Grüne, CDU, FDP, AfD und FW verhindern konsequente Lohnerhöhungen für Klinikumpersonal.

Gestern wurde im Stuttgarter Gemeinderat unter anderem auch über unseren Antrag für eine Lohnzulage für die Beschäftigtem am Klinikum Stuttgart entschieden (http://gleft.de/3Yu). Wir setzen uns dafür ein, dass die Beschäftigtem am Klinikum schnell substanziell besser bezahlt werden. Wir denken, das höhere Löhne ein erster Schritt sind, um die Arbeit im Krankenhaus attraktiver zu machen. Und dies wiederum ist nötig, um endlich mehr Personal gewinnen und dauerhaft halten zu können. Mit mehr Personal würde die Überlastung der einzelnen Beschäftigten im Klinikum zurückgehen. Dies ist im Interesse aller Bürger: nur mit ausreichend und nicht überlastetem Personal kann es auf Dauer gute Pflege für alle geben. Hinzukommt, dass dies das mindeste wäre, um die Kolleginnen und Kollegen für ihren täglichen Einsatz in der Corona-Pandemie zu entschädigen.

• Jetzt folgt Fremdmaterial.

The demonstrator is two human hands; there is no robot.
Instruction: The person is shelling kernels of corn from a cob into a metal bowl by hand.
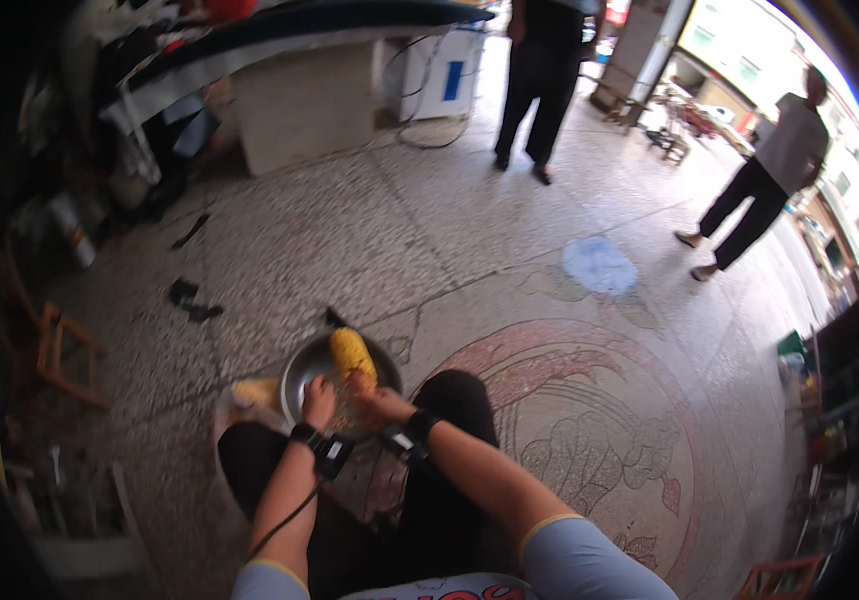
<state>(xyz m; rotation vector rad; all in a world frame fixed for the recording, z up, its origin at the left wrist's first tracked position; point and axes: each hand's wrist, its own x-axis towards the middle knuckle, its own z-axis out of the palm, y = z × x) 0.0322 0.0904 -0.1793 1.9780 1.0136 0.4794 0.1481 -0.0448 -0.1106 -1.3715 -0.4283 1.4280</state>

Leider sah die Mehrheit im Verwaltungsrat des Klinikum Stuttgart, die Spitze der Stadtverwaltung und die Mehrheit im Gemeinderat das anders. Im Gemeinderat stimmte am 29. Juli eine Mehrheit aus Grünen, CDU, AfD, FDP und Freien Wählern gegen unsere Forderung das Pflegepersonal dauerhaft um zwei Entgeltstufen innerhalb der jeweiligen Lohngruppe hochzustufen. Im Anschluss stellten die Grünen einen aufgeweichten Antrag, der statt zwei Entgeltstufen nur eine Hochstufung um eine halbe Entgeltstufe forderte. Dieser Antrag fand schließlich eine Mehrheit.

Auch unsere Forderung nach einer Einmalzahlung in Höhe von 1.500 Euro für alle anderen Berufsgruppen am Klinikum außer der Pflege fand keine Mehrheit. Statt 1.500 für alle beschäftigten wird es lediglich eine Einmalzahlung von 400 Euro für einen Teil der Belegschaft geben.

Zur Begründung für die Ablehnung unserer Forderungen vonseiten der Verwaltungsspitze schreibt der LINKE Stadtrat Tom Adler in einer Pressemeldung (http://gleft.de/3Yv) ganz richtig:

„Die Verwaltungsspitze hat mit abenteuerlichen Windungen versucht, dem Gemeinderat eine angemessene Gehaltserhöhung auszureden. Es sei ein ‚nicht notwendiger Vorgriff‘ auf die Tarifverhandlungen, sowie ‚Wettbewerbsverzerrung‘. Das ist schlicht und ergreifend Unsinn und drück nur eines aus: Man ist zu geizig den Pflegekräften eine angemessene Entlohnung zu geben“

Dieses Ergebnis ist nicht zufriedenstellend. Aber eines zeigt sich doch: ohne den öffentlichen Druck hätte es wahrscheinlich nicht einmal diese magere Höherstufung um 0,5 Entgeltstufen für die Pflege gegeben. Wir müssen in der Zukunft weiter Druck machen – gemeinsam mit den beschäftigten am Klinikum um endlich höhere Löhne und bessere Arbeitsbedingungen am Klinikum durchzusetzen.